The IEEE Fourth International Conference On Artificial Intelligence Testing

Event Dates

Aug 15, 2022 - Aug 18, 2022

Location

San Francisco, USA

Submission Deadline

May 08, 2022

Artificial Intelligence (AI) technologies are widely used in computer applications to perform tasks such as

monitoring, forecasting, recommending, prediction, and statistical reporting. They are deployed in a variety

of systems including driverless vehicles, robot-controlled warehouses, financial forecasting applications,

and security enforcement and are increasingly integrated with cloud/fog/edge computing, big data analytics,

robotics, Internet-of-Things, mobile computing, smart cities, smart homes, intelligent healthcare, etc. In

spite of this dramatic progress, the quality assurance of existing AI application development processes is

still far from satisfactory and the demand for being able to show demonstrable levels of confidence in such

systems is growing. Software testing is a fundamental, effective and recognized quality assurance method

which has shown its cost-effectiveness to ensure the reliability of many complex software systems.

However, the adaptation of software testing to the peculiarities of AI applications remains largely

unexplored and needs extensive research to be performed. On the other hand, the availability of AI

technologies provides an exciting opportunity to improve existing software testing processes, and recent

years have shown that machine learning, data mining, knowledge representation, constraint optimization,

planning, scheduling, multi-agent systems, etc. have real potential to positively impact on software testing.

Recent years have seen a rapid growth of interests in testing AI applications as well as application of AI

techniques to software testing. This conference provides an international forum for researchers and

practitioners to exchange novel research results, to articulate the problems and challenges from practices,

to deepen our understanding of the subject area with new theories, methodologies, techniques, processes

models, etc., and to improve the practices with new tools and resources.

Topics Of Interest

The conference invites papers of original research on AI testing and reports of the best practices in the

industry as well as the challenges in practice and research. Topics of interest include (but are not limited

to) the following:

 Testing AI applications

 Methodologies for testing, verification and validation of AI applications

o Process models for testing AI applications and quality assurance activities and procedures

o Quality models of AI applications and quality attributes of AI applications, such as

correctness, reliability, safety, security, accuracy, precision, comprehensibility,

explainability, etc.

o Whole lifecycle of AI applications, including analysis, design, development, deployment,

operation and evolution

o Quality evaluation and validation of the datasets that are used for building the AI

applications

 Techniques for testing AI applications

o Test case design, test data generation, test prioritization, test reduction, etc.

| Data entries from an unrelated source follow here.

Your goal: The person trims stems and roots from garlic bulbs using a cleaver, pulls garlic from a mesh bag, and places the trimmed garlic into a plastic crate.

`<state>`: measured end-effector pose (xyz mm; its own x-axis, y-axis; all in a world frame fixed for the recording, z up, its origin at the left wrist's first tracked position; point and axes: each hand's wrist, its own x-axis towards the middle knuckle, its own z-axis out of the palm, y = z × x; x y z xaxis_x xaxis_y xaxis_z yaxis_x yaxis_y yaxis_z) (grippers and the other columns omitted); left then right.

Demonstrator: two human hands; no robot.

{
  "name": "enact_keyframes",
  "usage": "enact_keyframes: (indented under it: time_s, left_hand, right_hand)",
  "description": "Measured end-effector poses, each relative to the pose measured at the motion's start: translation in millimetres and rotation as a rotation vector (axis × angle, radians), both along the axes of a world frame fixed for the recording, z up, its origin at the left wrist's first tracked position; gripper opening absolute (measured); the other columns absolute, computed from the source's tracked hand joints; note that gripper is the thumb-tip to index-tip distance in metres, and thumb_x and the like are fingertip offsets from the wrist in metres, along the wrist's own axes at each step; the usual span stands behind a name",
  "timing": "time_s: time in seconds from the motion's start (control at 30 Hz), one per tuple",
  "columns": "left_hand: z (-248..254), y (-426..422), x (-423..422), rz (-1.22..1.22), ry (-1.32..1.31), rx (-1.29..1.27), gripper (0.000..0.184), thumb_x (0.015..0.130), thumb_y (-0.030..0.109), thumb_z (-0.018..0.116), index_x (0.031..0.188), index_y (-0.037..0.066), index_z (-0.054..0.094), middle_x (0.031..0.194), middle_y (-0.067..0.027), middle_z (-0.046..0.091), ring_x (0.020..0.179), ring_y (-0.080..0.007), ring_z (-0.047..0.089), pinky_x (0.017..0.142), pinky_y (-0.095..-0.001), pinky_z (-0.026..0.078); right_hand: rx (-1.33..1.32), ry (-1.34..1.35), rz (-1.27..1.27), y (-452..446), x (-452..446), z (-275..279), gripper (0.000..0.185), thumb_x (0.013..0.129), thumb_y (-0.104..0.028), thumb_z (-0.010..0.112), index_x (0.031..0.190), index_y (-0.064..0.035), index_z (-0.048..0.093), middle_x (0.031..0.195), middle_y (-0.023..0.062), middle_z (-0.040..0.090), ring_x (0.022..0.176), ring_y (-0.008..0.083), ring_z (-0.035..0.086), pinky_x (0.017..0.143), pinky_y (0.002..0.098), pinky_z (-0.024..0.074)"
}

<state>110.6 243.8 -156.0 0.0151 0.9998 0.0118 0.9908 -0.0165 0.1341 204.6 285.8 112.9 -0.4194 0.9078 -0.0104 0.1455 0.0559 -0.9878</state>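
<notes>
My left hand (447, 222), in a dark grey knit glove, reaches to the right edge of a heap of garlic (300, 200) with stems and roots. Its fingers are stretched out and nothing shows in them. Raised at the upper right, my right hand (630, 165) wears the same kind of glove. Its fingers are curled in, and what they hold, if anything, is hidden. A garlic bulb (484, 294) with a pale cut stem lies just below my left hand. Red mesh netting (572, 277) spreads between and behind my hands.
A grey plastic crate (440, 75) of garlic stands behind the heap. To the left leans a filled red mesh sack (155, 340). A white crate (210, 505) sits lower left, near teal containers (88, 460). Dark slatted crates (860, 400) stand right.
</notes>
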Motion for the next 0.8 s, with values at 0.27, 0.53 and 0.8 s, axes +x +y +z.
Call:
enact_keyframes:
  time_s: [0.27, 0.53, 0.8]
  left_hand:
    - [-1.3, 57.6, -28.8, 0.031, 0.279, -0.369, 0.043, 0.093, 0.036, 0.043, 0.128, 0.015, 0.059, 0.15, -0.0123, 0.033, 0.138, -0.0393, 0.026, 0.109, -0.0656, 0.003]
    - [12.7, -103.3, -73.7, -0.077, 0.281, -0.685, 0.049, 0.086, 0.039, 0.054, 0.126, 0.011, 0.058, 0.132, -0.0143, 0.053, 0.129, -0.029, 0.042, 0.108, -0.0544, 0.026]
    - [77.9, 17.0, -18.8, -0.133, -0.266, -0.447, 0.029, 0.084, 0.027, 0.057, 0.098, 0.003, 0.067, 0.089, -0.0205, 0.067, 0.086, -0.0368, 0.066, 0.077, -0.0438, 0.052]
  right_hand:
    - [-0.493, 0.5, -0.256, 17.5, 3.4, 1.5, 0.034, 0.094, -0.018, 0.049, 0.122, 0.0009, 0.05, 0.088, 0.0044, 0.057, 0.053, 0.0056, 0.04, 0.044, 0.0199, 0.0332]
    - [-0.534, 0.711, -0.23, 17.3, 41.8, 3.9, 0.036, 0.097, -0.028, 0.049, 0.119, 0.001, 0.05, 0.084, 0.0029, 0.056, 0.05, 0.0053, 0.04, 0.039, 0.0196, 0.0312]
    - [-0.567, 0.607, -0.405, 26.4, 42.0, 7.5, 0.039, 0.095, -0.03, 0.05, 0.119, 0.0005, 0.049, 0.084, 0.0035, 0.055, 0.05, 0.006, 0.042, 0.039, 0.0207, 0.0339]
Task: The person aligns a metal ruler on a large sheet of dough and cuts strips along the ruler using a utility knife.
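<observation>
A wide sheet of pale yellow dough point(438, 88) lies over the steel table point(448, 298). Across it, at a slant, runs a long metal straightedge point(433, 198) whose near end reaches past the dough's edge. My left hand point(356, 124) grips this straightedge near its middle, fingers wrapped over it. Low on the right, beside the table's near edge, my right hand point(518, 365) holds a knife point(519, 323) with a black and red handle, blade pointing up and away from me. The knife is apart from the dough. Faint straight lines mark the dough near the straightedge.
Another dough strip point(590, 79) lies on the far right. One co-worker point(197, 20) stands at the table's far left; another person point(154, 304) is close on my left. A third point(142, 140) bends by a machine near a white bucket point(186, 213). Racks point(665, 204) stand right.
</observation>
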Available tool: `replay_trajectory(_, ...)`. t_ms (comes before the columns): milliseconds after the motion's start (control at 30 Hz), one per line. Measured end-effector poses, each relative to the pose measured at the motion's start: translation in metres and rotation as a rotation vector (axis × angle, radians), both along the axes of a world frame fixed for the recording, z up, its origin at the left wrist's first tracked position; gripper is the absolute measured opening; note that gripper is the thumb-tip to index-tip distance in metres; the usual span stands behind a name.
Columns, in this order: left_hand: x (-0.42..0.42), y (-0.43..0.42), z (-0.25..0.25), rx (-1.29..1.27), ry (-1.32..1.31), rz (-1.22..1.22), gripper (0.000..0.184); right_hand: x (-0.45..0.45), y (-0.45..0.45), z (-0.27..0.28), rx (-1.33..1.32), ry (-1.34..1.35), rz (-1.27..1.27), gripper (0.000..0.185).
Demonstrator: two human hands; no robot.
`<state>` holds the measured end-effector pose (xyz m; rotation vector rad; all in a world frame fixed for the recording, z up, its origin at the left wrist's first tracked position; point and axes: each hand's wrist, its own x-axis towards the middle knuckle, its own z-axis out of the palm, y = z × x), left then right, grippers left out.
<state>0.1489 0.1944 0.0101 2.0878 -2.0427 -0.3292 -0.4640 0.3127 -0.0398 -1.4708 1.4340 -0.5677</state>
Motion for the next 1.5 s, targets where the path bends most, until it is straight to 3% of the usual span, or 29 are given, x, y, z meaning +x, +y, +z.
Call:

o Metrics and measurements of the adequacy of testing AI applications

o Test oracle for checking the correctness of AI application on test cases

 Tools and environment for automated and semi-automated software testing AI applications

for various testing activities and management of testing resources

 Specific concerns of software testing with various specific types of AI technologies and AI

applications

 Applications of AI techniques to software testing

 Machine learning applications to software testing, such as test case generation, test

effectiveness prediction and optimization, test adequacy improvement, test cost reduction, etc.

 Constraint Programming for test case generation and test suite reduction

 Constraint Scheduling and Optimization for test case prioritization and test execution

scheduling

 Crowdsourcing and swarm intelligence in software testing

 Genetic algorithms, search-based techniques and heuristics to optimization of testing

 Data quality evaluation for AI applications

 Automatic data validation tools

 Quality assurance for unstructured training data

 Large-scale unstructured data quality certification

 Techniques for testing deep neural network learning, reinforcement learning and graph

learning

Regular Papers (8 Pages) And Short Papers (2 Pages)

We welcome submissions of both regular research papers (limited to 8 pages), that describe original and

significant work or report on case studies and empirical research, and short papers (limited to 2 pages) that

describe late-breaking research results or work in progress with timely and innovative ideas.

AI Testing In Practice (8 Pages)

The AI Testing in Practice Track provides a forum for networking, exchanging ideas and innovative or

experimental practices to address SE research that impacts directly on practice on software testing for AI.

Tool Demo Track (4 Pages)

The tool track provides a forum to present and demonstrate innovative tools and/or new benchmarking

datasets in the context of software testing for AI.

Format

All papers must be submitted electronically in PDF format using the IEEE Computer Society Proceedings

format (two columns, single-spaced, 10pt font). Papers must not be accepted for publication, or be under

submission to another conference or journal. Each paper will be reviewed by at least three members of the

Program Committee, using a single-blind reviewing procedure. At least one author of the accepted paper

must register for the conference and confirm that she/he will present the paper in person.